As Lauren Rivera’s excellent book Pedigree demonstrated in a US context, and Louise Ashley has shown in the UK, class-linked differences in cultural capital, such as private and elite schooling and comfort with dominant cultural norms and tastes, certainly play a role. So too does social capital, having connections to people who can help advance one’s career. It is likely also that parents who are higher professionals or managers provide direct economic help to that can advance their children’s careers, such as by paying for housing so that their kids can take unpaid internships in London.
There are other mechanisms that are less well-documented (so far) but also likely play a role: working-class origin people may specialize in less-lucrative areas of their chosen fields, either because these appeal to them more, or because they didn’t have the familiarity with the field to understand the pay and prestige differences between, say, plastic surgery and general practice in medicine, or economics and sociology in academia.

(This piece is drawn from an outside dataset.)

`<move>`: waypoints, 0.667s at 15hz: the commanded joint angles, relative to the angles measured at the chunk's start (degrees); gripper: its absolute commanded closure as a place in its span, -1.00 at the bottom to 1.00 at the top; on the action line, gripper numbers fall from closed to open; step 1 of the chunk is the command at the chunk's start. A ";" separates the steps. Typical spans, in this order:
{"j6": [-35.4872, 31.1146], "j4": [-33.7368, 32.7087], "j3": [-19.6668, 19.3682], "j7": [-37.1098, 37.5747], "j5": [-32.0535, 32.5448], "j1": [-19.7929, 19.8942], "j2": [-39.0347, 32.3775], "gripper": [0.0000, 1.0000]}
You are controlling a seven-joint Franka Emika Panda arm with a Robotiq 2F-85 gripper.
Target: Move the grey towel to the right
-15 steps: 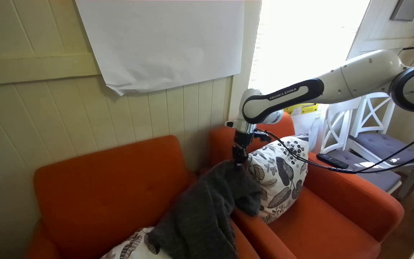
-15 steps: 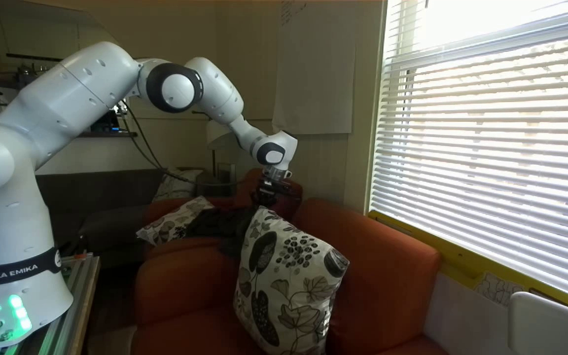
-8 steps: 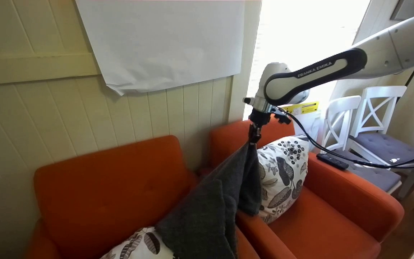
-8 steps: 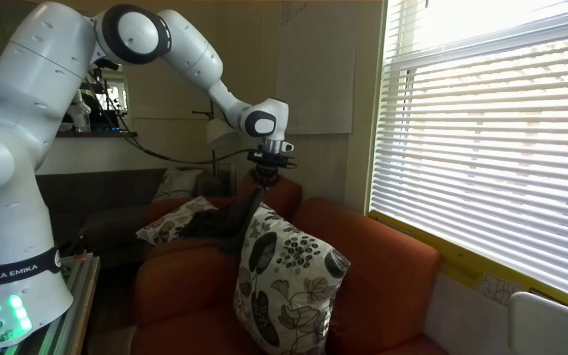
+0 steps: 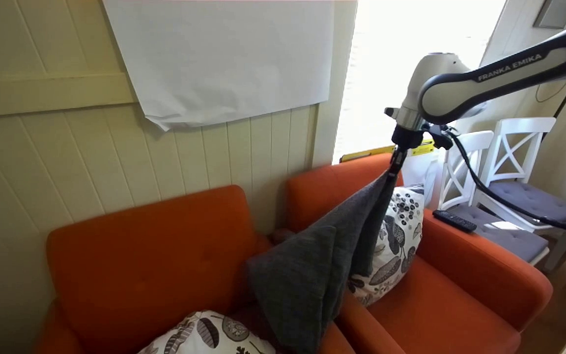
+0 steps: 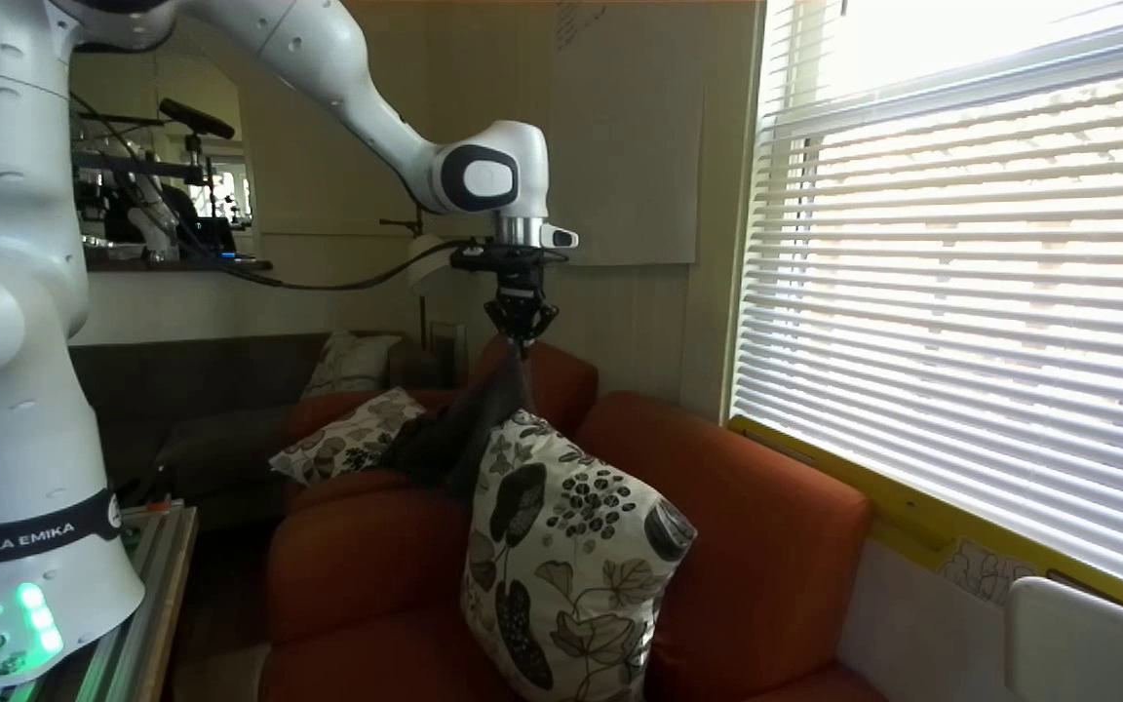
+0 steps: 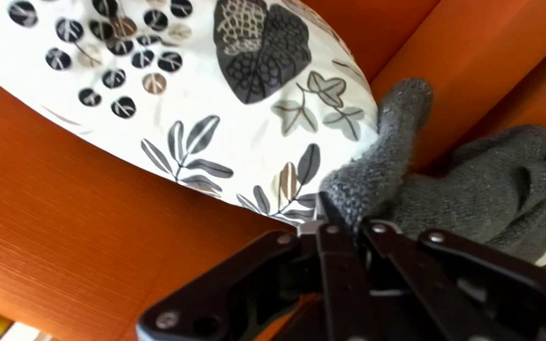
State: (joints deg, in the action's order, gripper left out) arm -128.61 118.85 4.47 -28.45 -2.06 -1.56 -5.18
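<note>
The dark grey towel (image 5: 307, 268) hangs in a slanting drape from my gripper (image 5: 392, 171) in an exterior view. Its top corner is pinched at the fingertips. Its lower part trails down over the inner armrest and the seat at the left. It also shows in an exterior view (image 6: 459, 434), partly behind the patterned pillow. In the wrist view, my gripper (image 7: 351, 222) is shut on a bunched end of the towel (image 7: 462, 203), which lies beside the white pillow. The exact grip point is partly hidden by the fingers.
A leaf-patterned pillow (image 5: 398, 241) leans in the right orange armchair (image 5: 440, 300), just behind the towel. Another pillow (image 5: 204, 332) lies on the left orange seat. A black remote (image 5: 454, 220) sits on the far armrest. White chairs (image 5: 523, 147) stand beyond it.
My gripper has risen and moved right in the view with the towel held. The towel's corner is pulled up and its lower part has slid right, uncovering more of the left pillow.
</note>
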 commanded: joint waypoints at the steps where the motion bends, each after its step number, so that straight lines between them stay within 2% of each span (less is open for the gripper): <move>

And last but certainly not least, some of the pay gap we find may be due not only to the kinds of implicit discrimination outlined by Rivera and Ashley, but also more overt forms – gatekeepers may not hire or promote working class people simply because of prejudices towards working-class origin people, such as beliefs that they have lower IQs, or a weaker work ethic.
Moving forward we think the class pay gap highlights the need for research into intergenerational transmission of advantages that moves beyond single-variable definitions of “class position.” Class is clearly not only one’s occupation, however measured or aggregated, nor is it only one’s earnings or education. All of these combine with other kinds of resources (or capitals), many of them gained (or not) in growing up a certain class, to determine one’s life chances and social position. As we say in our article, a “Glasgow-based lawyer earning £50,000/year whose parents were factory workers is not meaningfully in the same class destination as a City of London lawyer earning £75,000, raised in a family of lawyers.”
Daniel Laurison is an Assistant Professor of Sociology at Swarthmore College. Sam Friedman is an Associate Professor of Sociology at the London School of Economics.